• _TASK DIRECTIONS_
With pictures removed, print the listing exactly.

- - - -

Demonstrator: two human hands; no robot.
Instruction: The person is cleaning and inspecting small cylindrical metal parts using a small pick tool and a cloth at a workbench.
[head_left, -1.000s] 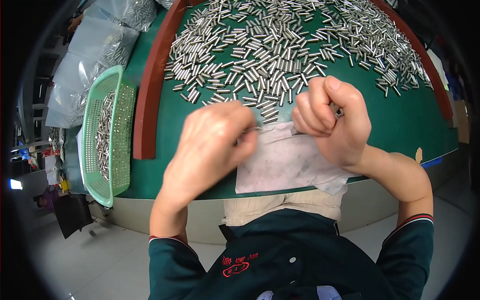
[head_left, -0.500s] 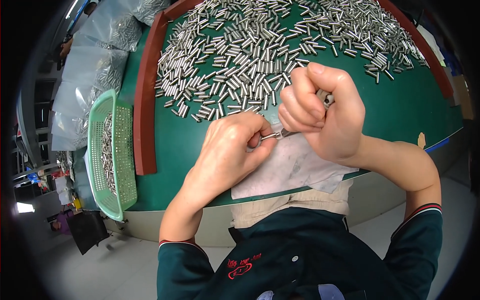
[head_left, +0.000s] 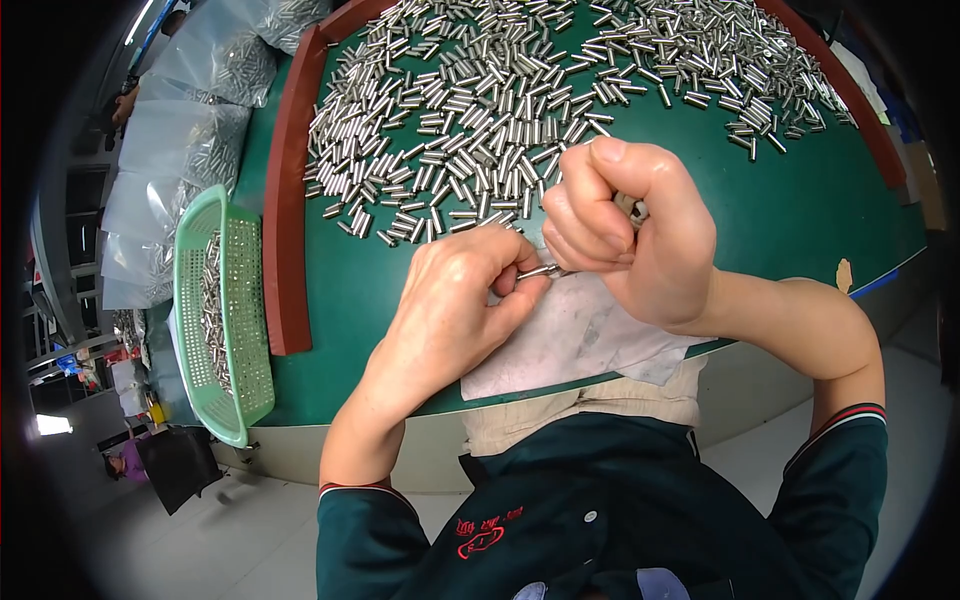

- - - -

• _TASK OUTPUT_
Demonstrator: two human hands; no robot.
Instruction: The person is cleaning and inspecting small cylindrical metal parts using a small pick tool and a cloth at a workbench.
[head_left, -1.000s] 
[head_left, -0.500s] 
[head_left, +0.000s] 

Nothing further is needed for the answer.